On top of supporting the MRC Modelling Team and selecting capable national teams for executing capacity building case studies, it is critically important that the capabilities of the modelling tools give the best possible starting point and support to the case studies, as to their multidisciplinary and integrated set-up and objectives. This is highly important for the motivation of learning, the quality, outcome and results of the case studies and their relevance for impact assessment, communication of the results and contribution to decision making process.
Something of the fundamental IKMP strategy seems to have been missed by the IKMP Mid-Term Review evaluation (2010) team, seeing no concern in the fact that the implementation of the IKMP capacity building has been so far following the WUP tradition, leaning plainly on flow oriented approach (i.e. DSF). In fact, much wider needs were identified in the beginning of the IKMP in defining its aims to develop the capacity of modelling all key physical and environmental aspects of the Lower Mekong Basin (and areas beyond that influence the LMB) and link these to socio-economic issues.
The development of the basin wide IWRM tool, comprising both the DSF models and the WUP-FIN models was brought to the awareness of the Mid-Term Evaluation team, but this has not been mentioned in the evaluation. Actually, none of the documents, reports and publications relating the integrated tools and their applications in the basin (WUP-FIN, DMS) found their way to the team or were ignored by the team (“Documents Consulted”).
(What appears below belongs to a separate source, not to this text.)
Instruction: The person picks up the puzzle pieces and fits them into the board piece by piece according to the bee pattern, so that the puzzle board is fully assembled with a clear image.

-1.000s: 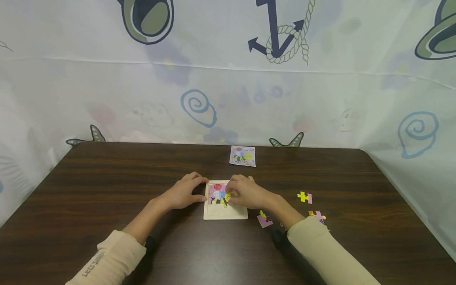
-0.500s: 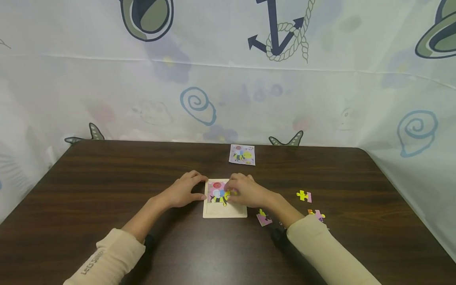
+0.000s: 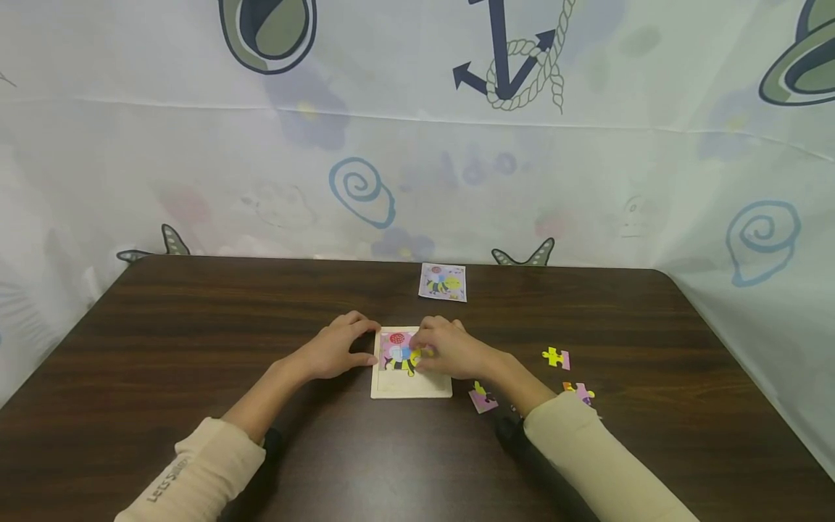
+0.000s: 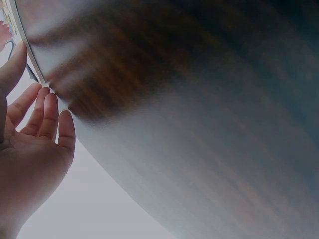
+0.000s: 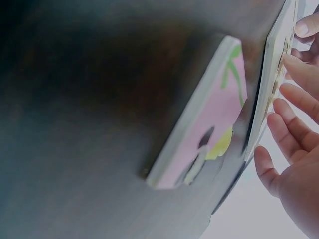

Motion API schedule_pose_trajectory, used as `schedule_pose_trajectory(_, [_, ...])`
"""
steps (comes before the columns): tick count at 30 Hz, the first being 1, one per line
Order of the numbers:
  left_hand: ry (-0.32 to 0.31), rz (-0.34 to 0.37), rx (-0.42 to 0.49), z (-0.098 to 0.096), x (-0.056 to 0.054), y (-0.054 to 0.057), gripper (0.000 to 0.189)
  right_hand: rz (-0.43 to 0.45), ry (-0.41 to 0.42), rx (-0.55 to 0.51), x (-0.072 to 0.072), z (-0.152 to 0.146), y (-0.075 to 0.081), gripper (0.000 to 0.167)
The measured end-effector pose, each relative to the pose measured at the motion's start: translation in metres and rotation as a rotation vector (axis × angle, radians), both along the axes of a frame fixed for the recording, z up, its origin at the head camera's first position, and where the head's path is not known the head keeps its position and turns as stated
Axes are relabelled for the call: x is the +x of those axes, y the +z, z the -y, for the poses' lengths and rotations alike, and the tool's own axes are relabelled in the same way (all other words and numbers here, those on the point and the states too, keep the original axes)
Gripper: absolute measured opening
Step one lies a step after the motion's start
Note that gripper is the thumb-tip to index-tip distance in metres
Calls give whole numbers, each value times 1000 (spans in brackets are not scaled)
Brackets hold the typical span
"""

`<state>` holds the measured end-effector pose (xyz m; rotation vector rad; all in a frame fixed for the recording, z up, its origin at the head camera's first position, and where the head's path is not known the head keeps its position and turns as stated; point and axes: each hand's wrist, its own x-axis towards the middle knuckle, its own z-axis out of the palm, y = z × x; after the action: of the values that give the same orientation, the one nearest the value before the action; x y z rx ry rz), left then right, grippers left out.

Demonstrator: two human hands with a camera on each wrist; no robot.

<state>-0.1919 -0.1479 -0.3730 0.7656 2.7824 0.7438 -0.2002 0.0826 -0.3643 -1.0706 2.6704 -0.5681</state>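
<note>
1. The left hand [image 3: 339, 348] lies at the 9 o'clock side of the square, pale wooden puzzle tray [image 3: 404, 389]. Its thumb and forefinger are spread wide apart, the forefinger reaching the tray's 10 o'clock corner and the thumb the edge below it. The left wrist view shows the other fingers gently bent, with fingertips close to that edge.
2. The right hand [image 3: 450, 350] covers the tray's 2 to 3 o'clock part, its fingers bent down and thumb below them. The gap between thumb and fingers is narrow, and a bit of yellow shows there; whether they pinch a piece or only press on it, I cannot tell.
3. The tray lies flat on the dark brown, wood-grained table [image 3: 261, 297], between the hands. Joined pink, blue, yellow and black puzzle pieces with a red balloon [image 3: 394, 351] fill its 10 to 12 o'clock part; bare wood shows toward 6 o'clock.
4. Apart from the tray lie a yellow-and-pink jigsaw piece [image 3: 556, 358] at 3 o'clock, orange, pink and yellow pieces [image 3: 580, 393] just past 3, and a pink corner piece with yellow and black [image 3: 483, 402] at 4.
5. A square printed bee picture card [image 3: 443, 282] lies at 1 o'clock.
</note>
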Motion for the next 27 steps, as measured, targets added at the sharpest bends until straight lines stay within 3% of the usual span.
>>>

Consequently, the references to the WUP-FIN tools are sparse and misleading, e.g. WUP-FIN tools are considered to ”supporting some local specific needs.” This is a fundamental misunderstanding due to the fact that the WUP-FIN application areas in the LMB floodplains, including the Tonle Sap and the Mekong Delta can by no means be considered as locally specific. Moreover, the WUP-FIN approach has been problem and process focused and oriented, with a large number of practical, problem solving and management supporting case studies around the basin. The use of the tools has widely covered cases of national and regional importance, and most importantly, led to basin wide integrated, holistic modelling and impact assessment.
The capacity of applying the models by the NMCs, line agencies and university teams has been actively developed during WUP-FIN Project Phase 1 and 2, opposite to what has been stated in the evaluation report. The need to continue and improve this process under the DMS-project, as the key for long term development and sustainability of modelling staff and expert centres, has been very emphatically voiced by the countries and the MRC, but has been so far obstructed by budgetary decisions.
The IKMP Mid-Term Evaluation team recommends “to open the modelling and capacity building programme to include regional university staff and post graduate students so as to widen the capacity building net”. This need is already built in the IKMP implementation plan and something that has actually taken place within the WUP-FIN project from its very beginning in 2001, offering a good existing network for further development and expansion.